Daily Prompt: Naked with Black Socks
Are you comfortable in front of people, or does the idea of public speaking make you want to hide in the bathroom? Why? Show Public.
I am a shy person. Even the thought of speaking in public brings on claustrophobic feelings. There have been occasions in my life where I could not avoid them. I could not expect sympathy from my husband. His reasoning was, “When you can speak to me, and say anything you like, why can’t you speak in front of people?” Believe me, at moments like those, I wished myself zillion miles away.
It would feel like hell had broken loose around me. With shaky, tottering steps, I would approach the podium. I felt like a sheep going to the Altar of Sacrifice. There would be no escape in sight. A terrible calamity, you can say.
Was the earth going to shake, the way I was shaking inside me? People looking at me could never imagine the turmoil I was going through. My cheeks which normally looked pale would rival the color of Hibiscus flower.

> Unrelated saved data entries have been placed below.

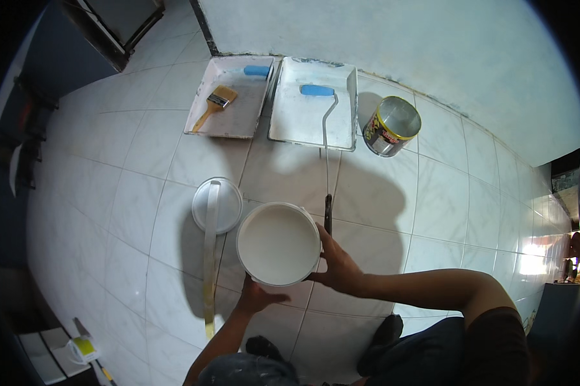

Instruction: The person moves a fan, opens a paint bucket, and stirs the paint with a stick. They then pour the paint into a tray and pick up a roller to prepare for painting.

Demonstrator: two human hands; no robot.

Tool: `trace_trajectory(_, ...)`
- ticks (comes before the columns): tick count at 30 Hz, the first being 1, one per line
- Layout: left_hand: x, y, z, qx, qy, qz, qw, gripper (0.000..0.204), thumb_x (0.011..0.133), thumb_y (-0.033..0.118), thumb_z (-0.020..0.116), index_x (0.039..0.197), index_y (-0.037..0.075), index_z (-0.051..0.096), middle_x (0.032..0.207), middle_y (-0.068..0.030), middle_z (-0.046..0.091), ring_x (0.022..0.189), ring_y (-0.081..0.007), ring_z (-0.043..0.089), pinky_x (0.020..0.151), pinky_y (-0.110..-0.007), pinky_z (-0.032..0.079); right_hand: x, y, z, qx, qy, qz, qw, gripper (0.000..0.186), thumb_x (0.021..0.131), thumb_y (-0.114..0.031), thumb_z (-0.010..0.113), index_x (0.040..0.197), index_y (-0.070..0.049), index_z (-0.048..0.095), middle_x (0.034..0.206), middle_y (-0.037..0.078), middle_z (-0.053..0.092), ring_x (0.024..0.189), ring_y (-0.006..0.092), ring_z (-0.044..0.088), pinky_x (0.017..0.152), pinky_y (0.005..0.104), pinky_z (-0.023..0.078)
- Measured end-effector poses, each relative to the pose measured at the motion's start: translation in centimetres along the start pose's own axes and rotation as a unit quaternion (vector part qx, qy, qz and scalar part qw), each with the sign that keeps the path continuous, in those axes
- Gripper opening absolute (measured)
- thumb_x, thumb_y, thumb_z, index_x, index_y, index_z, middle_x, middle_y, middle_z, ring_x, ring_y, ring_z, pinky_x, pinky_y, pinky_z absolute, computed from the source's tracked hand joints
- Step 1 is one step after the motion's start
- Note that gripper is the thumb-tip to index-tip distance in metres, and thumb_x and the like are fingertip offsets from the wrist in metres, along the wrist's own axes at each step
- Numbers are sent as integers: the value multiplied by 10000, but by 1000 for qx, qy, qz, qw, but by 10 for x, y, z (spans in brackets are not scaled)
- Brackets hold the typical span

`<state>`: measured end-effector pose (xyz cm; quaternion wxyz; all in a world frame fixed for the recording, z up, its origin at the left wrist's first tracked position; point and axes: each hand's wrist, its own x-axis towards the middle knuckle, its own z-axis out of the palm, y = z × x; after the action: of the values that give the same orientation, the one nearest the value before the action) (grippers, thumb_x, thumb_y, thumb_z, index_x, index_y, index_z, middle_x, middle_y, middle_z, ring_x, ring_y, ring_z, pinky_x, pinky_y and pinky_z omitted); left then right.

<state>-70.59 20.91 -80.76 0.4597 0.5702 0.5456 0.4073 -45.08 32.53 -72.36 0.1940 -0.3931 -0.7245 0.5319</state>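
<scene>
A round white bucket of white paint (278, 244) is in front of me, its open top facing up. My right hand (339, 265) grips its right side, fingers spread along the wall. At the bucket's near lower edge is my left hand (261, 298), its thumb pointing right; its fingers are partly hidden under the bucket. Left of the bucket lies a round white lid (229, 215), with a long flat stick (210, 276) resting across it. Just beyond my right hand is the black handle of a paint roller (328, 206), whose blue head rests in a tray.
Two paint-smeared trays stand by the wall: the left tray (245, 122) holds a wooden-handled brush (215, 107) and a blue roller head (256, 70); the right tray (296, 122) holds the roller. An open metal can (383, 138) stands to their right. The floor is tiled.
</scene>
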Motion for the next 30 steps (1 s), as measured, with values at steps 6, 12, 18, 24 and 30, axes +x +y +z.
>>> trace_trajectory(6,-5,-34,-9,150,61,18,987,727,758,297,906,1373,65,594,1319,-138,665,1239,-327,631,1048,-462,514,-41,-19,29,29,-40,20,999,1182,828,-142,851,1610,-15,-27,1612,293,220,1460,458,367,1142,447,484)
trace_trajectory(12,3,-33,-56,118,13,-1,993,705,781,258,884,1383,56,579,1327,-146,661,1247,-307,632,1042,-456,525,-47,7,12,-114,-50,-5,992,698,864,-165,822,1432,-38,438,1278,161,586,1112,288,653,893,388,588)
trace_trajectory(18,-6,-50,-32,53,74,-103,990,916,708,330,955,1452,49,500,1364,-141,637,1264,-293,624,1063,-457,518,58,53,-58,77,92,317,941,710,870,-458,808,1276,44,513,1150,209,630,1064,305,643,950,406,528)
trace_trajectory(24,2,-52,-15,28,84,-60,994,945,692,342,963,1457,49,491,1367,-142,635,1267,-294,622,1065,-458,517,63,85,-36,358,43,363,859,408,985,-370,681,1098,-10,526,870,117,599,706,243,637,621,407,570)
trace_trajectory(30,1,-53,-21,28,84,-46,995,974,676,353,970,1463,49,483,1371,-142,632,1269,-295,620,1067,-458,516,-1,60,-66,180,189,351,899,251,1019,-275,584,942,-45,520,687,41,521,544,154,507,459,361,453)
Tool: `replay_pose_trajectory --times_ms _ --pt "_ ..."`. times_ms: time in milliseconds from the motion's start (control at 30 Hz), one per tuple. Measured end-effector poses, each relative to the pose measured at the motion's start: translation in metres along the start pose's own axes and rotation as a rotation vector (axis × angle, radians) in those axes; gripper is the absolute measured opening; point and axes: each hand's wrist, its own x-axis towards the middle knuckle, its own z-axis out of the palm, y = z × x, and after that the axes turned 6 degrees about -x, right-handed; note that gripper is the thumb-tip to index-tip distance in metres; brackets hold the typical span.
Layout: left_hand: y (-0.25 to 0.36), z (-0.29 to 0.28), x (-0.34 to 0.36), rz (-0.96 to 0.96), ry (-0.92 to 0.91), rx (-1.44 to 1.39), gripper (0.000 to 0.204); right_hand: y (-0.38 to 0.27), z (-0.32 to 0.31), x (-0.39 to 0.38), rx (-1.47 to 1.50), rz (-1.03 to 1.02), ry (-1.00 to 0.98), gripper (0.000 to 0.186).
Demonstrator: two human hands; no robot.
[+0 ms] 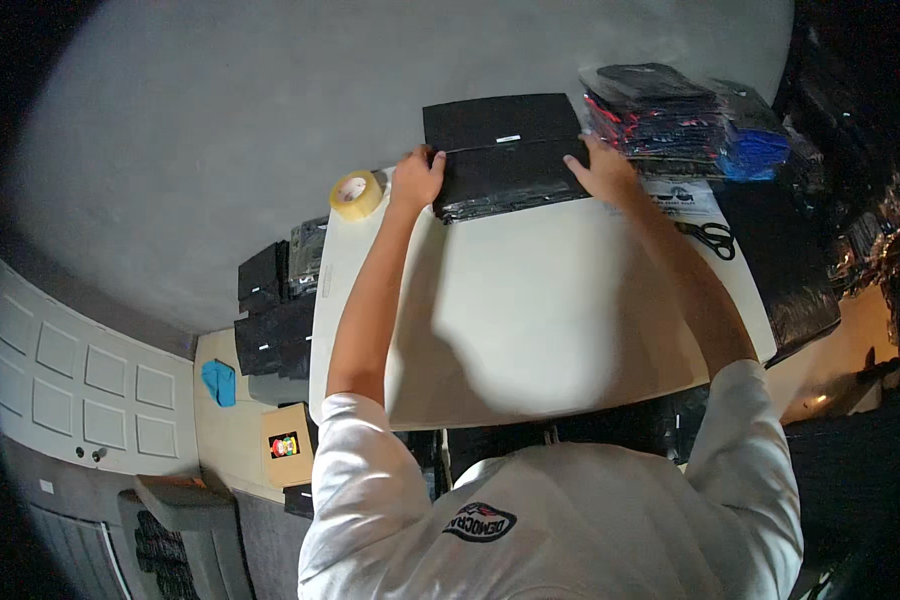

I would be taking huge gulps of air to steady my galloping heart, which normally trots at an even space. Now my heart would increase its pace to the speed of a sports car. The ringing in my ears would reach a crescendo. Beads of perspiration on my forehead would form into tiny rivulets, cascading down my face. I think I could have easily filled a bathtub with them.
Once started, I would sneak glances at people expecting disaster. Relief would fill my heart when my ordeals ended. 😕. Bravo! To the poor soul, that’s me. Don’t you agree?